START Information
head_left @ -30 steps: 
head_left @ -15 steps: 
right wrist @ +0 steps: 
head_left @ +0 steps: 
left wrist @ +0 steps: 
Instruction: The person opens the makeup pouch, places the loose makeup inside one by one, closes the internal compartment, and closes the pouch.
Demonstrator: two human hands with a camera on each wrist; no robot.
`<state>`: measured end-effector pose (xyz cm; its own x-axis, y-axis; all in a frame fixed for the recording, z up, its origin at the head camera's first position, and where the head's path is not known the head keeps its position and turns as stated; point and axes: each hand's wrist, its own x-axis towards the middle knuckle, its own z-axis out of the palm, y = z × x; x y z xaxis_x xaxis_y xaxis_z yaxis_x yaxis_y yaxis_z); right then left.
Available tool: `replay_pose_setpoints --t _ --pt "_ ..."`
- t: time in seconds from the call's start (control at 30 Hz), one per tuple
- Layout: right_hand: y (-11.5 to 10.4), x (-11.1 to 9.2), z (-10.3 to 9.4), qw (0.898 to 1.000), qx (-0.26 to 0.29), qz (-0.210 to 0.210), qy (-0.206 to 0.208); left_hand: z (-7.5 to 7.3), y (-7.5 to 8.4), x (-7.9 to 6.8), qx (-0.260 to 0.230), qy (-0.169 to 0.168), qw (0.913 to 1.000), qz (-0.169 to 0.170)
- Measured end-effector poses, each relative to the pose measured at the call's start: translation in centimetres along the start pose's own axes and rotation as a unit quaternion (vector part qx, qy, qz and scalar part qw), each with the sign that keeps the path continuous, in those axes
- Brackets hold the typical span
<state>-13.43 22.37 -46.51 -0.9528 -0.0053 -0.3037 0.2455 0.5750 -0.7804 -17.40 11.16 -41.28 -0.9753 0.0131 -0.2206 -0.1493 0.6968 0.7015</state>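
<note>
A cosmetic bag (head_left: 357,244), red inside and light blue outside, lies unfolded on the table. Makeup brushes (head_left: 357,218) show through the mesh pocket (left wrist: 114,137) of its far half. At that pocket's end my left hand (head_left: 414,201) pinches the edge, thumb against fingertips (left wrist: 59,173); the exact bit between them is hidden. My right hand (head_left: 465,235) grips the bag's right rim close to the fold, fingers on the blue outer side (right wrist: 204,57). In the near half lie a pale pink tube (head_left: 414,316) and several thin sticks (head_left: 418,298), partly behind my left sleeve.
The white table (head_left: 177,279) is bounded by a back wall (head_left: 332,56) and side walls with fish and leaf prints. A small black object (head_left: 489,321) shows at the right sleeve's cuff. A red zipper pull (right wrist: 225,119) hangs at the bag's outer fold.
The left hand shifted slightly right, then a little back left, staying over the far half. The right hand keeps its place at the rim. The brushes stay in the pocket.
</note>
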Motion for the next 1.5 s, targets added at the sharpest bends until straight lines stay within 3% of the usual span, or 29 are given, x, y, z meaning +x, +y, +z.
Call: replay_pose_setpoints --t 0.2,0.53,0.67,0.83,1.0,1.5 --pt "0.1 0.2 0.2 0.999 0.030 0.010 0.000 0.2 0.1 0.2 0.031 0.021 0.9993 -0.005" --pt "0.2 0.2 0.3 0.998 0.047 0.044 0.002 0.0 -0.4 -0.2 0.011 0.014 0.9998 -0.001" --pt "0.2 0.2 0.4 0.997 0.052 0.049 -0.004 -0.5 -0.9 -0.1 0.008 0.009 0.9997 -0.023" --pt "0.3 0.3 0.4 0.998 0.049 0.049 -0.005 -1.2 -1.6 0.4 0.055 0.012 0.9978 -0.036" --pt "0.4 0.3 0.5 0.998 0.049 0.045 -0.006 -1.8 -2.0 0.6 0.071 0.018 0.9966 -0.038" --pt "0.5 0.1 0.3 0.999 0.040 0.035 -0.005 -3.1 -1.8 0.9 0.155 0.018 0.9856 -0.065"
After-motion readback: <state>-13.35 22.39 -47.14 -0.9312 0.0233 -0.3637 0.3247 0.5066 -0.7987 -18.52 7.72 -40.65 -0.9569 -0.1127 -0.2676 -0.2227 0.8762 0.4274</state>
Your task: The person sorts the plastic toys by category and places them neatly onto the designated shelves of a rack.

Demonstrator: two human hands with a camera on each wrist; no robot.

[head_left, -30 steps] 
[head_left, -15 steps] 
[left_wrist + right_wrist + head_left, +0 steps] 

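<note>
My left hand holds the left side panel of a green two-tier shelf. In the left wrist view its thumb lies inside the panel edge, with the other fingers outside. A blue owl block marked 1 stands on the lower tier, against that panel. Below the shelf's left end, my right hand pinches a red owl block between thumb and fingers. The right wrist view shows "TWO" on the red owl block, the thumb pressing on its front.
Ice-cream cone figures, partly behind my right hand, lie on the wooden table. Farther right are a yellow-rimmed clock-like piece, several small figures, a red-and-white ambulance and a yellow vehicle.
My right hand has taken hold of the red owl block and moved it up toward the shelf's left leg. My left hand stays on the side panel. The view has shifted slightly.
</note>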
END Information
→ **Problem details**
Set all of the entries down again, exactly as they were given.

→ **Completed task**
head_left @ -30 steps: 
head_left @ -15 steps: 
right wrist @ +0 steps: 
head_left @ +0 steps: 
left wrist @ +0 steps: 
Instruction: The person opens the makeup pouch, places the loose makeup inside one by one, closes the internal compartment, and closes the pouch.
Demonstrator: two human hands with a camera on each wrist; no robot.
`<state>`: measured end-effector pose (xyz cm; its own x-axis, y-axis; all in a frame fixed for the recording, z up, its origin at the head camera's first position, and where the head's path is not known the head keeps its position and turns as stated; point and axes: each hand's wrist, its own x-axis towards the middle knuckle, its own z-axis out of the palm, y = z × x; x y z xaxis_x xaxis_y xaxis_z yaxis_x yaxis_y yaxis_z); right then left.
Available tool: `replay_pose_setpoints --t _ --pt "_ ..."`
- t: time in seconds from the call's start (control at 30 Hz), one per tuple
- Layout: right_hand: y (-11.5 to 10.4), x (-11.1 to 9.2), z (-10.3 to 9.4), qw (0.898 to 1.000), qx (-0.26 to 0.29), qz (-0.210 to 0.210), qy (-0.206 to 0.208); left_hand: z (-7.5 to 7.3), y (-7.5 to 8.4), x (-7.9 to 6.8), qx (-0.260 to 0.230), qy (-0.169 to 0.168), qw (0.913 to 1.000), qz (-0.169 to 0.170)
- Measured end-effector poses, each relative to the pose measured at the call's start: translation in centimetres along the start pose's own axes and rotation as a unit quaternion (vector part qx, qy, qz and scalar part qw), each with the sign that keeps the path continuous, in those axes
- Brackets hold the typical span
<state>-13.43 22.37 -46.51 -0.9528 -0.0053 -0.3037 0.2455 0.5750 -0.7804 -17.40 11.16 -41.28 -0.9753 0.0131 -0.2206 -0.1493 0.6968 0.7015</state>
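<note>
A cosmetic bag (head_left: 357,244), red inside and light blue outside, lies unfolded on the table. Makeup brushes (head_left: 357,218) show through the mesh pocket (left wrist: 114,137) of its far half. At that pocket's end my left hand (head_left: 414,201) pinches the edge, thumb against fingertips (left wrist: 59,173); the exact bit between them is hidden. My right hand (head_left: 465,235) grips the bag's right rim close to the fold, fingers on the blue outer side (right wrist: 204,57). In the near half lie a pale pink tube (head_left: 414,316) and several thin sticks (head_left: 418,298), partly behind my left sleeve.
The white table (head_left: 177,279) is bounded by a back wall (head_left: 332,56) and side walls with fish and leaf prints. A small black object (head_left: 489,321) shows at the right sleeve's cuff. A red zipper pull (right wrist: 225,119) hangs at the bag's outer fold.
The left hand shifted slightly right, then a little back left, staying over the far half. The right hand keeps its place at the rim. The brushes stay in the pocket.
</note>
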Motion for the next 1.5 s, targets added at the sharpest bends until straight lines stay within 3% of the usual span, or 29 are given, x, y, z meaning +x, +y, +z.
Call: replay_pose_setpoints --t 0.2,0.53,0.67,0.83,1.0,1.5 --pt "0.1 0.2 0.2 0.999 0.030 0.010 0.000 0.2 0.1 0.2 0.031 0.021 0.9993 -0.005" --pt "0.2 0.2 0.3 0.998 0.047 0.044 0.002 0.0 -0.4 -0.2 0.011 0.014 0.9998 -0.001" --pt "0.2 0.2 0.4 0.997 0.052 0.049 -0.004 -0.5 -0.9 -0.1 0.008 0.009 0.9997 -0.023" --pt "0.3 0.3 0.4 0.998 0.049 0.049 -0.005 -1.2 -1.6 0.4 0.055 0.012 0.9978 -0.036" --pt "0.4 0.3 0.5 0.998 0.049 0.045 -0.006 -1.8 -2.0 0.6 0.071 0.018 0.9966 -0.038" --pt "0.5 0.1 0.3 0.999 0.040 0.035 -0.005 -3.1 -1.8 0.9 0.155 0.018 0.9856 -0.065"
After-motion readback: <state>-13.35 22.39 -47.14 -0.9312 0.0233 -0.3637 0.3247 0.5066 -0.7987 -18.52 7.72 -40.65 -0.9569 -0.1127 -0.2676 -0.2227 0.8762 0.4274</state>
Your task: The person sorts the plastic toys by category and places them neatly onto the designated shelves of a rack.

Demonstrator: two human hands with a camera on each wrist; no robot.

[head_left, -30 steps] 
[head_left, -15 steps] 
[left_wrist + right_wrist + head_left, +0 steps] 

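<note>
My left hand holds the left side panel of a green two-tier shelf. In the left wrist view its thumb lies inside the panel edge, with the other fingers outside. A blue owl block marked 1 stands on the lower tier, against that panel. Below the shelf's left end, my right hand pinches a red owl block between thumb and fingers. The right wrist view shows "TWO" on the red owl block, the thumb pressing on its front.
Ice-cream cone figures, partly behind my right hand, lie on the wooden table. Farther right are a yellow-rimmed clock-like piece, several small figures, a red-and-white ambulance and a yellow vehicle.
My right hand has taken hold of the red owl block and moved it up toward the shelf's left leg. My left hand stays on the side panel. The view has shifted slightly.
</note>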

This response is done.